What do I need to do?
At this stage your retirement planning is likely to be based around assumptions rather than having a clear plan which will develop as you get closer to retirement. For example, you might know that you want to retire early, but probably not the exact age. If you’re employed, you are likely to already be a member of your workplace pension scheme.
As an example, if you saved £100 per month from age 22 would have a pension pot in today’s money of £85,494 (assuming 5% annual return and inflation of 2%) by their State Pension age of 68. This reduces to only £37,919 if they start saving at 42.
Why is this important?
In light of this, it tends to be more important for you to develop good habits rather than trying to create a goals based financial plan. Cash flow modelling can be used to simulate what income your current arrangements might be able to provide at certain ages and you might then consider making additional contributions to your workplace pension, particularly if you’re a higher rate taxpayer.
What about my other pension schemes?
You may also consider a pension switch where pensions from previous employers or personal pensions are evaluated and compared to what is available from your current employer or from the whole of market. Depending on the provider, charges, investment options and other factors, it might be beneficial for you to consider consolidating your plans into a single or smaller number of arrangements to make keeping track of them easier and to enhance the final outcome.

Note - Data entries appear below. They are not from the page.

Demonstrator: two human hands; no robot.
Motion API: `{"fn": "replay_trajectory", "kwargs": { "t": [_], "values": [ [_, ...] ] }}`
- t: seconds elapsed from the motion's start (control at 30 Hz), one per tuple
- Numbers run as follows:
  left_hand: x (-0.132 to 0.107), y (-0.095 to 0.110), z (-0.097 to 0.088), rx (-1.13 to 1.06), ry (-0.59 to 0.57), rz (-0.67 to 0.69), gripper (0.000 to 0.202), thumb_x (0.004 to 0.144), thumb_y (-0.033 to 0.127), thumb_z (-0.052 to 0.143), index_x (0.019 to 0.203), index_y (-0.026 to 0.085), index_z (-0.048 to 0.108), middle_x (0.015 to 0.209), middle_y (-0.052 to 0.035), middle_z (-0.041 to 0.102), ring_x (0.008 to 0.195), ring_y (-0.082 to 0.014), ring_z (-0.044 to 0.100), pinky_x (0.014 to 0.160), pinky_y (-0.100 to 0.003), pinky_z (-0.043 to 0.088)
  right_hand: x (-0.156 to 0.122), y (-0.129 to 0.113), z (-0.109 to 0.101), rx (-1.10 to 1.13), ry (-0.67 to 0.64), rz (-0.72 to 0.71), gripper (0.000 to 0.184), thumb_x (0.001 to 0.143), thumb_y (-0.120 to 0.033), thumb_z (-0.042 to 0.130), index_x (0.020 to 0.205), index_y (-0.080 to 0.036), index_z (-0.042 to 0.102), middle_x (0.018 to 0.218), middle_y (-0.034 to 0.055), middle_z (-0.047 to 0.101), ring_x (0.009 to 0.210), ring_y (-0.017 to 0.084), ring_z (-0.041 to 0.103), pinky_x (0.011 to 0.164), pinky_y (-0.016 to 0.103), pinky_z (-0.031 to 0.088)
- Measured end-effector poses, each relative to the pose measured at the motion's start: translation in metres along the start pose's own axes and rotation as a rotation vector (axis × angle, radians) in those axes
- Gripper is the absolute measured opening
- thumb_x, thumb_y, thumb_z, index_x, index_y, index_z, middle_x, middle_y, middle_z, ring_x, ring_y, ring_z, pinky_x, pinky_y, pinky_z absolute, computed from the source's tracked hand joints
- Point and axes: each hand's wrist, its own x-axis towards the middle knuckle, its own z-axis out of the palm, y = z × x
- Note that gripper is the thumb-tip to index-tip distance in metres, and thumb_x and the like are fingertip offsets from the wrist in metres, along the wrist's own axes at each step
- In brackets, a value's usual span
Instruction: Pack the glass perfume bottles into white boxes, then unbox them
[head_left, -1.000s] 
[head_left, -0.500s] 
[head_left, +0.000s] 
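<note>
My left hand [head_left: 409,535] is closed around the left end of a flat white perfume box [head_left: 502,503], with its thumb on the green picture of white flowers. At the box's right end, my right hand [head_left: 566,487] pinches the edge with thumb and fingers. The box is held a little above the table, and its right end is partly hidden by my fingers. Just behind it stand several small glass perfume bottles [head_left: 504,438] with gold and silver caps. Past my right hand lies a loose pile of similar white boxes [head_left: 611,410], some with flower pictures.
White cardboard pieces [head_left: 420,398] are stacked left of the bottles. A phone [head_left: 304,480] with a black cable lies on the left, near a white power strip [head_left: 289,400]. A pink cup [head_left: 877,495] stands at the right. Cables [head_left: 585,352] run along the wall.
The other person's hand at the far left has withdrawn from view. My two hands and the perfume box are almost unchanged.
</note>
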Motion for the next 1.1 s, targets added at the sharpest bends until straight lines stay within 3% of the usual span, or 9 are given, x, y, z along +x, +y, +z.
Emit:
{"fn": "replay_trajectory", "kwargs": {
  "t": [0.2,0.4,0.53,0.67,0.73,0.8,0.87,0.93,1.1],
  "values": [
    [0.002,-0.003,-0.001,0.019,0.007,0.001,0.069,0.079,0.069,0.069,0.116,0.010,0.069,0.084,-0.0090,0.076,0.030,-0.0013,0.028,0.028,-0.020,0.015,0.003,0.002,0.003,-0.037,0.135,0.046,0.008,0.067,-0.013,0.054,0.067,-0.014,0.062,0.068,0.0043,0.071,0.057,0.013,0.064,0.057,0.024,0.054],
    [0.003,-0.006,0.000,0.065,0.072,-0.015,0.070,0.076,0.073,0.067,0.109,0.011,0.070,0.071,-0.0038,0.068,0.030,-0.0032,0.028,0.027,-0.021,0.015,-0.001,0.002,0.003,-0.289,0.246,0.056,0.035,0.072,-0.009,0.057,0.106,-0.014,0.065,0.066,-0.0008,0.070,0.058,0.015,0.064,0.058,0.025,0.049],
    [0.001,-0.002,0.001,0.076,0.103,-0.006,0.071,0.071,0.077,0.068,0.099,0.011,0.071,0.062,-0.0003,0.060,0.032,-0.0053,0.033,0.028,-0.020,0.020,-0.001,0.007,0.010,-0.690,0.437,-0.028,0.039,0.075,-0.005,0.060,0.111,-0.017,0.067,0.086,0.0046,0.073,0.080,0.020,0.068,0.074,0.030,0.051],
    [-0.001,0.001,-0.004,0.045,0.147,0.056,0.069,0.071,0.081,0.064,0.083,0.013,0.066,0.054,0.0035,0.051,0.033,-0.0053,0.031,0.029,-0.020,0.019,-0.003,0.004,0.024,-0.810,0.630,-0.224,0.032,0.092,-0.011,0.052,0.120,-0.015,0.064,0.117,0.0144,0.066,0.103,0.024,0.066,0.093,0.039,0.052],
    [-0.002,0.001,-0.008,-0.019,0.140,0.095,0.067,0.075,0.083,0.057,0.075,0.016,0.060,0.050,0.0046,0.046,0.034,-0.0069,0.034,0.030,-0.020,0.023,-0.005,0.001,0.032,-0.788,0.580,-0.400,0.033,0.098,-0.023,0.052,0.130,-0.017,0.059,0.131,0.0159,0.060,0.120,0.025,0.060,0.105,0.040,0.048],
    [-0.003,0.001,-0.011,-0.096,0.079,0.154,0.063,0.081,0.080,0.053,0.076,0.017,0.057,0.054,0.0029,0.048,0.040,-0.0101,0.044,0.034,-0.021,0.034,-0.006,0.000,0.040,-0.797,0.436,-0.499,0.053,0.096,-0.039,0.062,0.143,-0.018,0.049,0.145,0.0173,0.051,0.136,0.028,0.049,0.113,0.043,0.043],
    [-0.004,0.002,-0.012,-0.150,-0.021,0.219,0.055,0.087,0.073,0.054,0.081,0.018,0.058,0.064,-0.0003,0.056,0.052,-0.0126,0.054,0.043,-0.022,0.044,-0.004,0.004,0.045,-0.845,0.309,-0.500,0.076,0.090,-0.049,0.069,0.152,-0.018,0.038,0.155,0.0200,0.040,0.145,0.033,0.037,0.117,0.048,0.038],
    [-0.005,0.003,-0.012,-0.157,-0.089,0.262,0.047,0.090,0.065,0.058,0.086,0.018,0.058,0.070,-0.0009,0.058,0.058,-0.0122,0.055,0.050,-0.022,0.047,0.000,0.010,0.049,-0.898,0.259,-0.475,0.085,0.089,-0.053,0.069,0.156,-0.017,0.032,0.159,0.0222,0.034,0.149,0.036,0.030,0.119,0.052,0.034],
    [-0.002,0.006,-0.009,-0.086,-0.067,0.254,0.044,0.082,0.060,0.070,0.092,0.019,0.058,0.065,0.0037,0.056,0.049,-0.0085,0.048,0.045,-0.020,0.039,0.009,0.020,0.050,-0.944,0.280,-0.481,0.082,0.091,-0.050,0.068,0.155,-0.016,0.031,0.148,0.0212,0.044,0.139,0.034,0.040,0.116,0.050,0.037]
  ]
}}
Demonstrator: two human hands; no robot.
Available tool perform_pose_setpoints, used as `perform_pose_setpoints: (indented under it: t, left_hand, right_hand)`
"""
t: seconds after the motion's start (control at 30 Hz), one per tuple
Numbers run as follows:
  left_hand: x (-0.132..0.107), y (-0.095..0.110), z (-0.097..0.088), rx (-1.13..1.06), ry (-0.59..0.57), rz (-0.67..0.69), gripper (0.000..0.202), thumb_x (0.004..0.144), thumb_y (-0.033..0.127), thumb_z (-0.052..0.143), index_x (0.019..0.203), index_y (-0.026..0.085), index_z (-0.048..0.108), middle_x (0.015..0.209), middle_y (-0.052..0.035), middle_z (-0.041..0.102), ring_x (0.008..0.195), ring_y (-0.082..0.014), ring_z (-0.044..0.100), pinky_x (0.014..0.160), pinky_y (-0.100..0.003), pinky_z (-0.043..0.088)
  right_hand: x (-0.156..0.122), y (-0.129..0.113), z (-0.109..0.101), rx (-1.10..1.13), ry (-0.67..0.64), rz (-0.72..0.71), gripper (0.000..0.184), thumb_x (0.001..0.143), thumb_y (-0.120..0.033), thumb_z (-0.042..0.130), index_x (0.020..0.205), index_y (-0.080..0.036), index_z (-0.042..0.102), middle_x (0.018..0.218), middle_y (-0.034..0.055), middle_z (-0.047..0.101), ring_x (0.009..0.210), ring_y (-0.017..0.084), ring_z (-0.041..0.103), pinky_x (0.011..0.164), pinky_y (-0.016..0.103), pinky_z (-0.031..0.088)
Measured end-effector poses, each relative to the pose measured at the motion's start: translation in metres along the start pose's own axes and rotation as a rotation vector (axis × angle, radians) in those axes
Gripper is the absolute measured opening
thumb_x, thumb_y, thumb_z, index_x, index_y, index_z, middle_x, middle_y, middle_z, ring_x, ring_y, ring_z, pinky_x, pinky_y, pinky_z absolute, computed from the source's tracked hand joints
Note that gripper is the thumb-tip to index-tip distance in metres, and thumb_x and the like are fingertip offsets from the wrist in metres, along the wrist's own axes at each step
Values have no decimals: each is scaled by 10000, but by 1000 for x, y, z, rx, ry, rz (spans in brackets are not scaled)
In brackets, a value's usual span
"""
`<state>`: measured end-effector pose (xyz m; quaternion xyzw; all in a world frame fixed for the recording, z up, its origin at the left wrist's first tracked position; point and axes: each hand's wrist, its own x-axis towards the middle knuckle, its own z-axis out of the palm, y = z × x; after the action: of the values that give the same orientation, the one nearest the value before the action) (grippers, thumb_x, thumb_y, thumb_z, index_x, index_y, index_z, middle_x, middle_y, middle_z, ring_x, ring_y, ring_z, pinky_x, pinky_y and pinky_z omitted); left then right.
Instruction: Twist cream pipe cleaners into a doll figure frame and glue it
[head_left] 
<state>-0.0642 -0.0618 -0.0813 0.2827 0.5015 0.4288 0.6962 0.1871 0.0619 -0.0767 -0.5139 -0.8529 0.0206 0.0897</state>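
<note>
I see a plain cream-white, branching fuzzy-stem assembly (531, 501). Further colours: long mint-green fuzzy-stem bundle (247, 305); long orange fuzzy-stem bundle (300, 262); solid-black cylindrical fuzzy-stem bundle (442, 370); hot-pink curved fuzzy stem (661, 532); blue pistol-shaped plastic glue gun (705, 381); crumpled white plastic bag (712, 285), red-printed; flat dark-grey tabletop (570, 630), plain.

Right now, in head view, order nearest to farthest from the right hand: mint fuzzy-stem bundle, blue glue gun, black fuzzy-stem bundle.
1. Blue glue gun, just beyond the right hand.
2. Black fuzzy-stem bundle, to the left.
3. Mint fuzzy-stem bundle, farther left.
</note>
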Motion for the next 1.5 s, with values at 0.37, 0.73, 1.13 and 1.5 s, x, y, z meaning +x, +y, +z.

Are there any alternatives?
More flexible options, such as paying into an ISA, might also be considered. Money saved into an ISA can be used to pay out a tax-free income in retirement but has the flexibility to be accessed sooner if needed. Saving for retirement is great but between now and 68 a million different things might come up and if all of your savings are locked into a pension your options are limited.
Will it cost anything?
You’re more likely to take one off advice at this stage where a specific piece of work is done for a set fee. This tends to be better than paying for an ongoing service because the advantages of an ongoing review and adjustments to the plan are likely to be of less benefit so far away from retirement. The exceptions to this are business owners, people with more complicated circumstances, people with specific investment requirements or higher earners who are more likely to benefit from an ongoing service even in the early years.